ACCA, a nonprofit indoor environment and energy services association, is devoted to promoting professional contracting; energy efficiency; and healthy, comfortable environments. That message will continue to ring true in 2014, as the organization furthers its work to overcome the many challenges set before its contracting members.
The biggest issues of 2013 revolved around what was happening in Washington, where lawmakers squabbled about issues that could have a lasting impact on the HVACR industry.
Paul Stalknecht, president and CEO, ACCA, said the biggest highlight of 2013 was the U.S. Court of Appeals for the D.C. Circuit vacating the U.S. Department of Energy’s (DOE) regional furnace standards, which vindicated ACCA’s opposition to the proposed ruling. Although the settlement is not final, Stalknecht is hopeful it will be soon, bringing closure to the case.
Ultimately, Stalknecht mentioned that the real problem resides with the infighting in Washington.
“The biggest legislative challenge is dealing with a dysfunctional Congress that cannot pass bipartisan energy-efficiency legislation or pro small business tax breaks that can benefit HVACR contractors,” Stalknecht said. “We need more contractors to get involved in the legislative process, at both the national and state levels.”
A bright spot in Washington, though, was the U.S. Environmental Protection Agency’s (EPA) handling of the R-22 allocation for 2013 and 2014, bringing a welcome change for many.
“It included an unexpected increase in the supply that settled some of the price fluctuations and inventory concerns,” Stalknecht said, but he noted it wasn’t all positive on the refrigerant front. “More concerning was the revelation about illegal and counterfeit refrigerants making their way to market and the sale of hydrocarbon compounds intended to be used as refrigerants.”
Stalknecht said 2014 is shaping up to be a big year for refrigerants, with the EPA expected to finalize the rule which sets the final allocation in the phase out of hydrochlorofluorocarbons (HCFCs), while also taking the steps to regulate hydrofluorocarbon (HFC) refrigerants under the Clean Air Act and Section 608.
Even though some movement is being made in Washington, Stalknecht was quick to point out that 2014 is an election year, “so don’t expect any changes to the gridlock that keeps Congress from moving anything controversial,” he said. He noted the main focus in the election will be on the Senate, where Republicans could take the majority, as Democrats are defending many races where the incumbents are vulnerable.
Although some uncertainty still lingers into 2014, Stalknecht said, contractors are as confident as they’ve been in years. The association’s Contractor Comfort Index (CCI) reached an all-time high of 77 in both May and June and remained well above 2012 levels for much of the year.

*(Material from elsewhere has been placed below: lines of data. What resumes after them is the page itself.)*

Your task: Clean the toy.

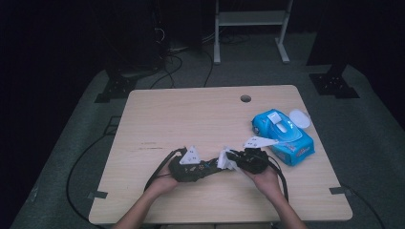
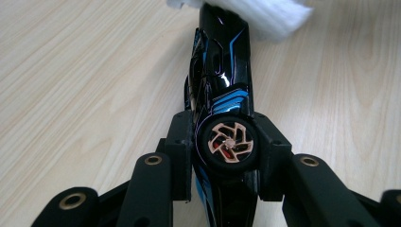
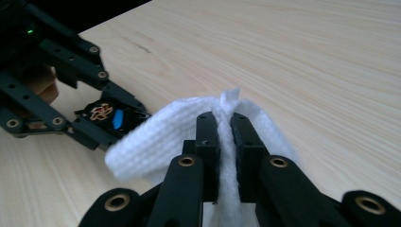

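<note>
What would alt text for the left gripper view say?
A tool grips a glossy black toy car with blue stripes, its jaws shut on either side of a copper-spoked wheel. A white wipe rests against the car's far end, above a pale wooden table.

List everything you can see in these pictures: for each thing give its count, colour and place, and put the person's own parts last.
Toy car: one, glossy black with blue stripes and a copper-coloured wheel, clamped between the left gripper's jaws above the table.
Wipe: one, white, pinched in the right gripper, its free end draped at the car's front.
Wipes pack: one, blue with its white lid open, at the table's right side.
Table: one, light wood, with a round hole near the far edge.
Left gripper: one, black, near the front edge, left of centre.
Right gripper: one, black, beside the pack.
Hands: two, at the bottom, each holding a gripper.
</note>
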### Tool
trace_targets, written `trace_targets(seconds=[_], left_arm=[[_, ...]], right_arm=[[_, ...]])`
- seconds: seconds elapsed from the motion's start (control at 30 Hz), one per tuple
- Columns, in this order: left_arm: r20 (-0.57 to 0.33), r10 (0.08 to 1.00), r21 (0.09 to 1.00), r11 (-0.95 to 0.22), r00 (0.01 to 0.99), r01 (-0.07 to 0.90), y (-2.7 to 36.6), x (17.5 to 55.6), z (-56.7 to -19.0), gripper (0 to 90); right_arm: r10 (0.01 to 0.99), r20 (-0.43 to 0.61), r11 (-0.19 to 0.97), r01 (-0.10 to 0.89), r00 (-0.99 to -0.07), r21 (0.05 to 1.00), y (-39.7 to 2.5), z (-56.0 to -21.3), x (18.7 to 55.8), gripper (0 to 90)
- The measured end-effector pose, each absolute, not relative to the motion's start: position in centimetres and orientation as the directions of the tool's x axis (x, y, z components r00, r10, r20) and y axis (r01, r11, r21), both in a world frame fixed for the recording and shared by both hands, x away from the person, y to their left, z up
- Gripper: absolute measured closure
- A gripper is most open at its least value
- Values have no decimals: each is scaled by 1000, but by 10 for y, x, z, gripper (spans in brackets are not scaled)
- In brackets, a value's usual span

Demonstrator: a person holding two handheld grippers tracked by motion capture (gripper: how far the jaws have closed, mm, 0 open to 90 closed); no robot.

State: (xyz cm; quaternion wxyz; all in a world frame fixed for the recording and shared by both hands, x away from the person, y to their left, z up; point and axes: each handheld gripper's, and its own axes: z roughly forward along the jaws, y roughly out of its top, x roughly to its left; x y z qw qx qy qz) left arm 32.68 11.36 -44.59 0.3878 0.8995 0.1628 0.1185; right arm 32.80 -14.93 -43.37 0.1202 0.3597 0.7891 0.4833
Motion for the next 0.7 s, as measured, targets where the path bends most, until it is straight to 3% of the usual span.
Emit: trace_targets(seconds=[0.17,0.4,0.7], left_arm=[[73,390,743,-636,918,211,130,323,-447,646],[65,413,742,-629,908,233,164,316,-446,646],[40,396,727,-641,917,245,160,321,-444,580]], right_arm=[[628,149,312,423,-764,851,-129,-435,324,827],[645,176,286,449,-743,846,-129,-437,330,827],[562,188,303,412,-806,859,-98,-439,325,827]])
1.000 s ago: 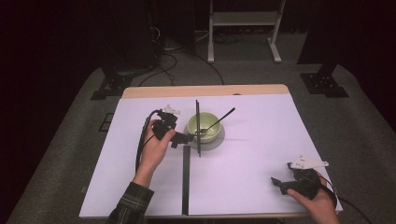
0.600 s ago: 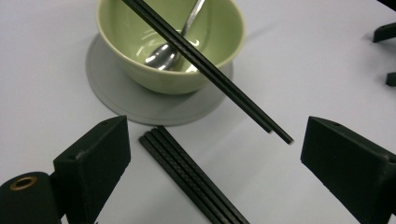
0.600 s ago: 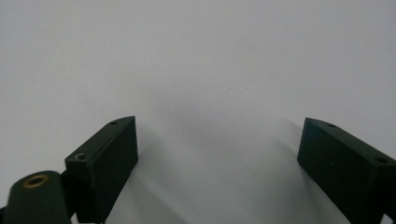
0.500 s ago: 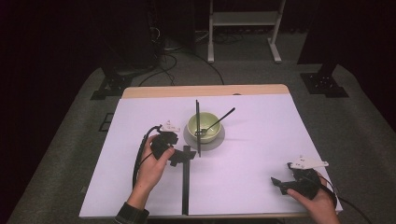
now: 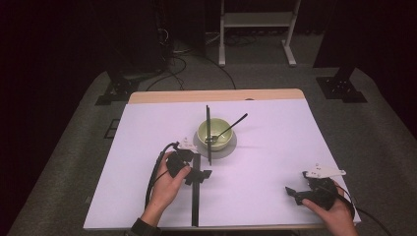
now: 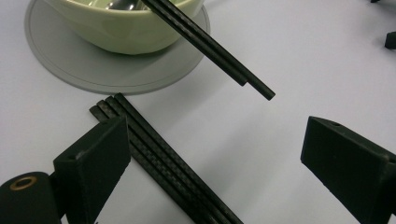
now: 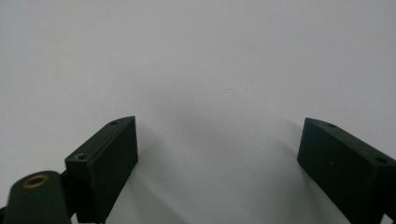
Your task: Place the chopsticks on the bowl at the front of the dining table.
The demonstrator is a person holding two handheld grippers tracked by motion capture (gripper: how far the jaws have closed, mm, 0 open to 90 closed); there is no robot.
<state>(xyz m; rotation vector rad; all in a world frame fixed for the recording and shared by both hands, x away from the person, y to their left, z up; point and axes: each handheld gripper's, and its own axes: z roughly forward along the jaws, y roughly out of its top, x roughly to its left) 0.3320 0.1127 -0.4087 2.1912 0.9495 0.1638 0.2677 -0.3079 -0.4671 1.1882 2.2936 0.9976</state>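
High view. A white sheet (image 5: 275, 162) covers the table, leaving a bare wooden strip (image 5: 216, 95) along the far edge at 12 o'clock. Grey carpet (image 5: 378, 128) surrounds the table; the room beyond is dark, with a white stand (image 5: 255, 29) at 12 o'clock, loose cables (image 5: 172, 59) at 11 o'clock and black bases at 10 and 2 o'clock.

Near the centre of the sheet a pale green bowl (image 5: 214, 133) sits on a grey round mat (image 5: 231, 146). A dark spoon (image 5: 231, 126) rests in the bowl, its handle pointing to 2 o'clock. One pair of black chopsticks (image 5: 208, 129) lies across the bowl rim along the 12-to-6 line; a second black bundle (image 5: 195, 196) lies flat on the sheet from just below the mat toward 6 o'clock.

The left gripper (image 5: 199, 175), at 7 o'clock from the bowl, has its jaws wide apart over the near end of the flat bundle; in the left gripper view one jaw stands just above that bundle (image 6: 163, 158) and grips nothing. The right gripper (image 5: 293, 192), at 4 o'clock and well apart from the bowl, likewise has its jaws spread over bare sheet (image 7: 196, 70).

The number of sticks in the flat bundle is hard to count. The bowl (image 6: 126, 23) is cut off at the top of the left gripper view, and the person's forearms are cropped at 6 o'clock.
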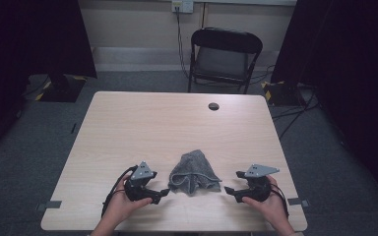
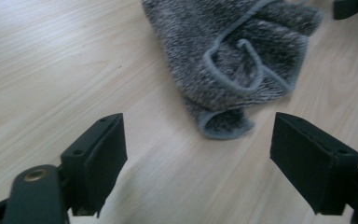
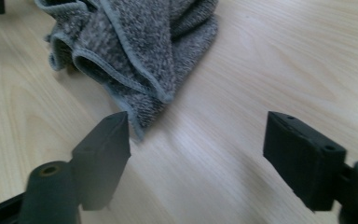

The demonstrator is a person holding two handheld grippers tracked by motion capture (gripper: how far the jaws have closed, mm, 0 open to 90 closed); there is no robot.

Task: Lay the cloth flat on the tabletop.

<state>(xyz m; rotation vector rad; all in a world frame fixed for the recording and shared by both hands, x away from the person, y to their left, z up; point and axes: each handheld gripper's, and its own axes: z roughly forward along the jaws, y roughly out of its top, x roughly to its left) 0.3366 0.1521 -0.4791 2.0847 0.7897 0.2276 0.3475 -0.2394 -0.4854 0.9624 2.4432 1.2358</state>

“Overall, our contractor members had a very successful year in 2013,” Stalknecht said. “Business began booming for many members right after the 2012 elections, and, according to our CCI, contractors have remained positive in their outlook all year. The CCI broke records, indicating that contractors felt more positive than the last three years.”
ACCA has continued to look for ways to allow its members to get more bang for their buck. This year, Stalknecht is working to make that vision a reality.
“ACCA is moving aggressively to expand its services and benefits for the indoor environment contracting industry,” Stalknecht said. “ACCA’s new online platform allows contractors to connect with their peers online from all over the country to share ideas and best practices.
“In February, we dramatically expanded membership benefits, granting access to hundreds of online training videos that are now included as part of ACCA membership. Our board is focused like a laser beam on providing contractors with tools and resources they can use to improve their operations, grow their profits, and take advantage of new business opportunities.”
ACCA remains committed to helping contractors find the right training and accreditations they need. That’s why the association expanded its Quality Assured (QA) program in 2013, adding the Residential Service & Installation (RSI) accreditation program, which will join the already established QA New Homes program. One does not have to be an ACCA member to join the QA programs, and single-fee pricing was just rolled out for those looking to do both.
“It is a very rigorous program that separates those contractors who truly follow standards from the rest,” Stalknecht said. “Our accreditation programs will continue to play a major role in our board’s goal to offer true differentiation for quality contractors.”
ACCA also launched a new website in February, one of the many things ACCA is embarking on this year to help contractors get even more out of their memberships, Stalknecht said. That includes a recently launched Member Service Center that offers numerous online resources, including access to nearly 200 seminars and training programs developed exclusively for ACCA.
Although ACCA is working hard in Washington to be the voice of the contractor, Stalknecht said the efforts of the contractor cannot be understated.
“Contractors are always concerned with government regulations and oversight,” Stalknecht said. “We’ve seen a lot of this over the past few years, and we don’t see it slowing down at all. We encourage all of our members to get involved on the local, state, and national level. While we work on many fronts to be the voice for them, the effort our contractors put forth really make the difference.”
2014 will play a pivotal role in ACCA’s continued transformation as the association continues its push to find new ways to reach and help its membership.
“As the largest contracting organization in the country, our members themselves are our greatest resource, and we are engaging new media platforms to help our members help each other,” Stalknecht said.